SILVERSTONE, England (Reuters) - Ferrari’s Charles Leclerc hit out on Thursday at those who accused him of racist behaviour in not taking a knee alongside other Formula One drivers before grands prix.
While six-times champion Lewis Hamilton has worn a ‘Black Lives Matter’ T-shirt and taken a knee before all four races to date this season, drivers are free to choose their individual gesture of support.
Seven drivers, including Leclerc, remained standing last weekend.
“It is very sad to see how some people manipulate my words to make headlines making me sound like a racist,” Leclerc, 22, said on Twitter moments before attending a 70th Anniversary Grand Prix news conference.
“I am not racist and I absolutely hate racism. Racism is disgusting.
“Stop putting me in the same group as these disgusting people that are discriminating others because of their skin colour, religion or gender. I’m not part of them and I never will,” he added.
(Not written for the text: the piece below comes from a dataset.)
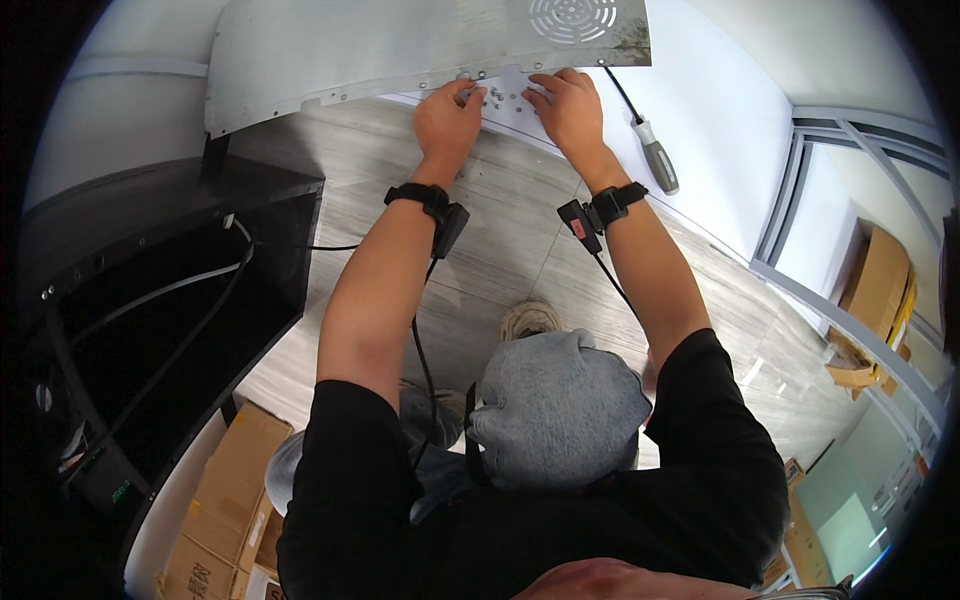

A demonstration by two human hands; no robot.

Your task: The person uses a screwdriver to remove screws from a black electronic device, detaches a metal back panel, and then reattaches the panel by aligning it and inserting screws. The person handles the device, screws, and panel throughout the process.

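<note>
A large grey metal panel (pixel 400 52) with a round vent spans the top of the view. Several small screws (pixel 497 98) lie on the white board (pixel 705 130), just below the panel's edge. My left hand (pixel 449 122) is at that edge, left of the screws, its thumb and forefinger drawn together; whatever may be between them is too small to make out. On the other side of the screws, my right hand (pixel 570 112) has its thumb and forefinger curved but apart, with nothing visible between them. A grey-handled screwdriver (pixel 655 158) lies right of my right hand, its shaft tip by the panel's edge.
Black straps with small boxes and cables sit on both wrists. At left stands a black open cabinet (pixel 290 255) with cables inside. Cardboard boxes (pixel 230 480) are at lower left, and another carton (pixel 872 285) is beyond the metal frame (pixel 850 325) on the right.
</note>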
“And to whoever is using my image to promote their wrong ideas, please stop. I’m not into politics and I don’t want to be involved in that.”
Leclerc told reporters he had got frustrated with being falsely accused.
“I just don’t want to be judged any more,” he said.
“As I have said many times, I am quite active on social media and I do not accept to be called the way I have been called in the last few weeks, negatively obviously, just because of not kneeling.”